The problem is the current version of the older macOS 10.7 to 10.8 installers is they have been repackaged into a .pkg file that must be run to extract & build the actual macOS Lion installer app and that requires using a working Mac compatible with Lion. I have not seen anyone being successful using any method of creating a bootable USB installer from these newer packaged installers for 10.7 or 10.8.
Unfortunately the various DMG archives found within these older installers (including 10.10 to 10.12) are not enough to make a bootable installer (unlike the later versions 10.13+ where the BaseSystem.dmg can be used to make a bootable recovery USB stick...to simulate recovery mode).

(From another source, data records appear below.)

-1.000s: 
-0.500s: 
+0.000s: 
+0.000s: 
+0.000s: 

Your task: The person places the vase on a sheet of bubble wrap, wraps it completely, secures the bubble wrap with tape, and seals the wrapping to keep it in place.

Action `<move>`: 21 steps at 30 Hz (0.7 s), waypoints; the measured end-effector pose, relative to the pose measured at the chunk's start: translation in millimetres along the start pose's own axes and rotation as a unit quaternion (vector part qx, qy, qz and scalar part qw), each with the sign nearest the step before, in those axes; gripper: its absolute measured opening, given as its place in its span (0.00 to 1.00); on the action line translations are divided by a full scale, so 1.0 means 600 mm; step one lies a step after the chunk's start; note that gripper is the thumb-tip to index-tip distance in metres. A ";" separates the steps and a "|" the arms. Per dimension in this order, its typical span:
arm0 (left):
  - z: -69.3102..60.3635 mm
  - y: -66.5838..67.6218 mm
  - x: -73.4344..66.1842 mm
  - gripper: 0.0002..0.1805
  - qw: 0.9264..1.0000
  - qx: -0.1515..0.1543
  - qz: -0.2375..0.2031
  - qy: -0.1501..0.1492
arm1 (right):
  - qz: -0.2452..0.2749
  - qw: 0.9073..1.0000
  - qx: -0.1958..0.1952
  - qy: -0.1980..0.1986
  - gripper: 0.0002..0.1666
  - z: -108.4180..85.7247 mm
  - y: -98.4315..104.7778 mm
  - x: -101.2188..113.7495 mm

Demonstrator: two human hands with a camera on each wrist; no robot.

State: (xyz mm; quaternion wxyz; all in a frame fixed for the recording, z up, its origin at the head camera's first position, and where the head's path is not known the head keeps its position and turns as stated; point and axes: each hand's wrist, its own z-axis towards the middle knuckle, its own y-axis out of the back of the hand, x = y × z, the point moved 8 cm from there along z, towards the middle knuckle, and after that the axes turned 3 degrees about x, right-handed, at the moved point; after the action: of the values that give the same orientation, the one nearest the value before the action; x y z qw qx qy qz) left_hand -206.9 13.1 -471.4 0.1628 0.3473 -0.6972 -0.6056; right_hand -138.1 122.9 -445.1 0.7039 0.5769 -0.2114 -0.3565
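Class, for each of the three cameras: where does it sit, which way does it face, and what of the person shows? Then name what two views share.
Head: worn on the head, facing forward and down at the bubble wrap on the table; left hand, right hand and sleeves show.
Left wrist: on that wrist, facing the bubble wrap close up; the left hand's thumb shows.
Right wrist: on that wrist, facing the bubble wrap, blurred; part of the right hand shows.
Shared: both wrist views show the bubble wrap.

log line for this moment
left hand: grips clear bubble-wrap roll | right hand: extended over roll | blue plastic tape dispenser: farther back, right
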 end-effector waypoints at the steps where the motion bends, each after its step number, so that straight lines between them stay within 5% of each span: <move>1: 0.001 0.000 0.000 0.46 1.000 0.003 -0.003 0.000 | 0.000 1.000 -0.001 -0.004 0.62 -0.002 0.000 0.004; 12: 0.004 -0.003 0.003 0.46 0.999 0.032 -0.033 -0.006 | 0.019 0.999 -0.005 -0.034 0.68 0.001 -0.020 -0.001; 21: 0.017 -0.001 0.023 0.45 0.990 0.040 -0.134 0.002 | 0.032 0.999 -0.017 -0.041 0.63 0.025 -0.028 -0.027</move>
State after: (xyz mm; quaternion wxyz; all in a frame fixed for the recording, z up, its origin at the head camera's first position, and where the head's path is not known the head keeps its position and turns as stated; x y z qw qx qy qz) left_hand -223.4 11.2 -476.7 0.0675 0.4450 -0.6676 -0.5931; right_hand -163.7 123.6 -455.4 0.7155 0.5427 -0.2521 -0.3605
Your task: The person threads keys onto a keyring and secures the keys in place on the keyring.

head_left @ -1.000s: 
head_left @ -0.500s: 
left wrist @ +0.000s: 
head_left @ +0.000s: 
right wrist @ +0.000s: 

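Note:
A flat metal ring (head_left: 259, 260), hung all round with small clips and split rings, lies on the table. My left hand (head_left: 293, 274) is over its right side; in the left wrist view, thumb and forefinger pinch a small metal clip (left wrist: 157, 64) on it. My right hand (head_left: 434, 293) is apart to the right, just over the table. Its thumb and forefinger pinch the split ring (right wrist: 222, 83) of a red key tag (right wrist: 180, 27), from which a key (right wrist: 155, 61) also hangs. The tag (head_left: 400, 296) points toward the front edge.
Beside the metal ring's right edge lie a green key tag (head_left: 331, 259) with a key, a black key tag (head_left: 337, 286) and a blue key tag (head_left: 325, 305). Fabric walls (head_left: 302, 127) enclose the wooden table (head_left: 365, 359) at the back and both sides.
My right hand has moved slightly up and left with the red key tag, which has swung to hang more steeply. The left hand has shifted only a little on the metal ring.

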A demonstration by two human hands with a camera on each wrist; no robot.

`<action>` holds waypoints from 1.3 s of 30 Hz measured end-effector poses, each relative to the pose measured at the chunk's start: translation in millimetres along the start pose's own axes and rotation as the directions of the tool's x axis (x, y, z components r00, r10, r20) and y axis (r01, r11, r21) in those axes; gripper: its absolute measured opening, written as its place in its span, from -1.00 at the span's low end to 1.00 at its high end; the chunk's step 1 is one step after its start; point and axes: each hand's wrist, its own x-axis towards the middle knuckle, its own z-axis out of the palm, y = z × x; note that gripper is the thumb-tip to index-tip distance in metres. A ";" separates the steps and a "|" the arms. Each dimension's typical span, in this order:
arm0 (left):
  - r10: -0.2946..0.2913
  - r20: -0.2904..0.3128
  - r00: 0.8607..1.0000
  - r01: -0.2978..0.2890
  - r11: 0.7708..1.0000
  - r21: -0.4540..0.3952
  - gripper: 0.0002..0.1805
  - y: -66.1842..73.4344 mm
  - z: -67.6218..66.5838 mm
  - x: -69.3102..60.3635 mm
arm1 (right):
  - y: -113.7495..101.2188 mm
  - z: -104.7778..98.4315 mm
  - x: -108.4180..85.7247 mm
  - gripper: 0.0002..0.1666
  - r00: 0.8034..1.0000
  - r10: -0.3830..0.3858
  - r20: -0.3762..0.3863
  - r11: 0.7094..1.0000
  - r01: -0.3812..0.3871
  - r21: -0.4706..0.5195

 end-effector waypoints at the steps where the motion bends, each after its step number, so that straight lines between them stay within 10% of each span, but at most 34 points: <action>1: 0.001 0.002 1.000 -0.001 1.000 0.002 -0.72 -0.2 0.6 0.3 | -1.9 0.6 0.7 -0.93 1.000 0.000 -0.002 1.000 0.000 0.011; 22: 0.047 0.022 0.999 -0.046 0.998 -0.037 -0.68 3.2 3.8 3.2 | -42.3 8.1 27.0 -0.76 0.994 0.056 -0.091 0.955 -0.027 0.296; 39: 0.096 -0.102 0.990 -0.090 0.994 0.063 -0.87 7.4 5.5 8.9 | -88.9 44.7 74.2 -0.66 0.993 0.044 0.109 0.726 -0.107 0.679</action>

Some years ago when Apple changed the packaging of the older installers and allowed them to be downloaded from outside the App Store, I had found instructions for manually extracting & creating a bootable macOS 10.11 El Capitan USB installer. It was a lot of work (directions were not entirely clear), but it worked. However, a year or to later Apple changed the packaging slightly where those directions no longer worked, although a slight modification would allow one to be created although it was not identical to the official method (or even the older method)...the OS install was a bit different). I only went through it because I did not have a compatible Mac at the time to use & only had a Linux system or newer incompatible Mac. I never tried it with the 10.7 or 10.8 installers, although I think they were a bit different anyway at the time.
I don't think the BaseSystem.dmg is enough on those older installers to even allow it to simulate recovery mode and even if it does, then you still need to contend with Apple's mostly broken nature of Recovery Mode for those older systems & installers. I guess you can try using Disk Utility to Restore the BaseSystem.dmg file to a USB stick. I don't recall if the USB stick had to be MBR or GUID, but I believe it needed MacOS Extended (Journaled) file system (only a requirement of Disk Utility since the Restore would wipe out the file system).
If your target Mac is compatible with OS X 10.6 Snow Leopard, then start by installing that from DVD. Then you can just upgrade normally to 10.7. It would actually be better to just stay on 10.6 if that Mac is compatible since macOS 10.7 Lion had a very bad vulnerability that was never patched....my organization forbid us to ever use Lion again (the only macOS that we were forbidden to use).
Otherwise you are going to have to do a lot of research & get very creative to make a bootable Lion USB installer.